Hand-Based Person Identification using Global and Part-Aware Deep Feature Representation Learning
Nathanael L. Baisa, Bryan Williams, Hossein Rahmani, Plamen Angelov,, Sue Black

TL;DR
This paper introduces GPA-Net, a deep learning model that combines global and part-aware features for hand-based person identification, especially useful in uncontrolled and challenging scenarios like crime investigations.
Contribution
It proposes a novel deep network that learns both global and local features without external cues, improving identification accuracy in hand images.
Findings
Significantly outperforms existing methods on large hand datasets.
Effective in uncontrolled conditions with diverse ethnicities.
Utilizes soft partitioning for local feature extraction without external cues.
Abstract
In cases of serious crime, including sexual abuse, often the only available information with demonstrated potential for identification is images of the hands. Since this evidence is captured in uncontrolled situations, it is difficult to analyse.
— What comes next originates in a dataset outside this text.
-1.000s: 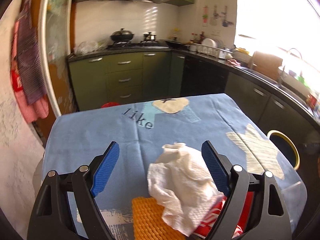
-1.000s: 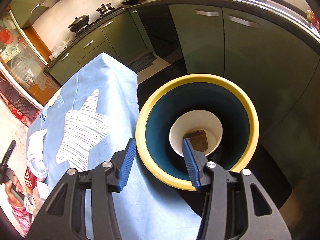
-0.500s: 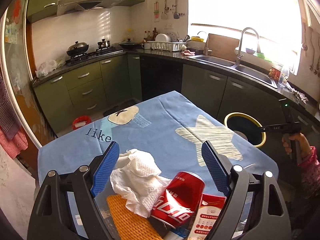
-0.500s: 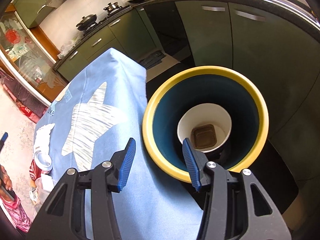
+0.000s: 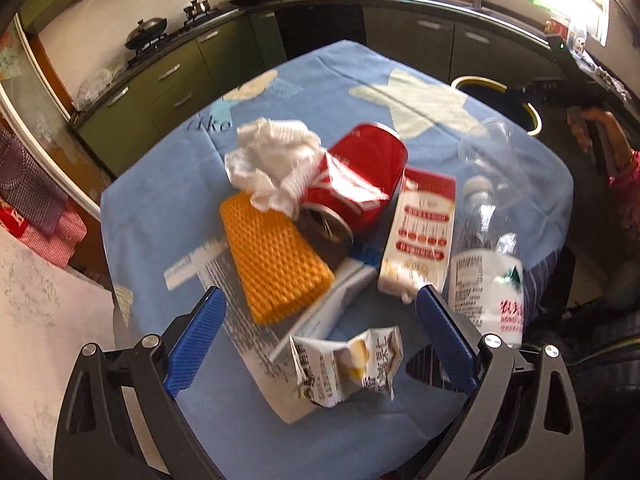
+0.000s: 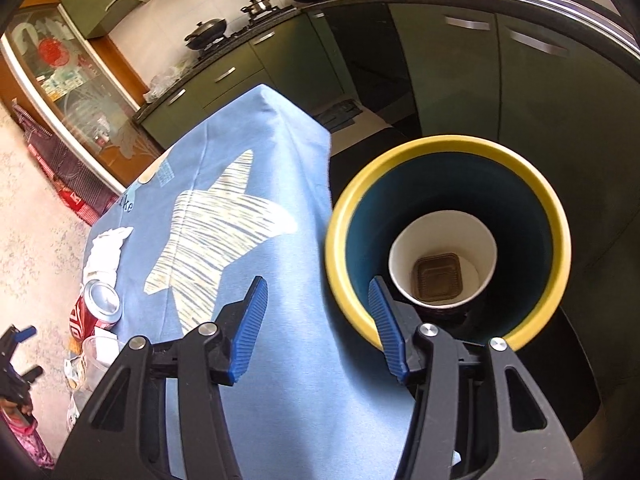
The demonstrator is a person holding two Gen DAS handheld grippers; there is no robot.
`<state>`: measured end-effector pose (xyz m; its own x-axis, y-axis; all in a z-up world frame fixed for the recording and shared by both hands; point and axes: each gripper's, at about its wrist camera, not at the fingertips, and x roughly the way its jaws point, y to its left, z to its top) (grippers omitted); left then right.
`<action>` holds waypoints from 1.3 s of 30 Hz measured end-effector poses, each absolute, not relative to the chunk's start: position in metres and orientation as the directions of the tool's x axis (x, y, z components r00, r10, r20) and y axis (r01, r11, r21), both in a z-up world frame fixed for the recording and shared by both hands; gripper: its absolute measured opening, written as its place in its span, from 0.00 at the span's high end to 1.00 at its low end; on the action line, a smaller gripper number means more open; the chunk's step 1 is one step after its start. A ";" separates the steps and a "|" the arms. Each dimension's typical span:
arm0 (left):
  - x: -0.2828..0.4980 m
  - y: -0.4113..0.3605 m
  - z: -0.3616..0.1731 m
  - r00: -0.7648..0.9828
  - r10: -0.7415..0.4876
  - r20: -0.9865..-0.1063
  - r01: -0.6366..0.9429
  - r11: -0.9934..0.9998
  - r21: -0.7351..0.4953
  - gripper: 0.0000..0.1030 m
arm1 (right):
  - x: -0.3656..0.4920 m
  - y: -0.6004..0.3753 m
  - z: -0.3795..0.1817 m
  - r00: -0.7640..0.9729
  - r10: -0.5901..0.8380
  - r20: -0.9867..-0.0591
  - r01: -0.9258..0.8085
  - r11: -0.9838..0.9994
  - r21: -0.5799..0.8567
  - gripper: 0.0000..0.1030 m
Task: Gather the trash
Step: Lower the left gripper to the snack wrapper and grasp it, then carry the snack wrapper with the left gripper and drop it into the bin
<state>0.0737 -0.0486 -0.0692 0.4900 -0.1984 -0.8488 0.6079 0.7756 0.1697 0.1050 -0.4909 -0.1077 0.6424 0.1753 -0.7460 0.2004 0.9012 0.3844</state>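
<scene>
Left gripper (image 5: 320,336) above the trash pile on the blue-clothed table (image 5: 160,200); jaws spread wide, just been opening, gripping nothing. Crumpled carton (image 5: 348,368) lies between them; beyond it sponge (image 5: 276,256), red can (image 5: 360,176), tissue (image 5: 272,160), bottle (image 5: 488,264). Right gripper (image 6: 316,328) over the yellow-rimmed bin (image 6: 556,248) beside the table, jaws half-spread, just widening, empty. White cup (image 6: 404,248) inside the bin.
</scene>
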 end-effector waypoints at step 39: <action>0.061 -0.029 -0.108 0.349 -0.198 -0.916 0.573 0.819 0.041 0.50 | 0.091 -0.486 -0.107 0.638 0.196 -0.745 0.172 0.906 0.386 0.49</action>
<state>0.0607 -0.0294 -0.1083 0.3489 -0.1979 -0.9160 0.5726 0.8188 0.0412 0.0912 -0.4861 -0.1069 0.6378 0.1965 -0.7448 0.1718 0.9063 0.3862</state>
As global approaches to feature comparison are limited in this case, it is important to extend to consider local information. In this work, we propose hand-based person identification by learning both global and local deep feature representations. Our proposed method, Global and Part-Aware Network (GPA-Net), creates global and local branches on the conv-layer for learning robust discriminative global and part-level features. For learning the local (part-level) features, we perform uniform partitioning on the conv-layer in both horizontal and vertical directions. We retrieve the parts by conducting a soft partition without explicitly…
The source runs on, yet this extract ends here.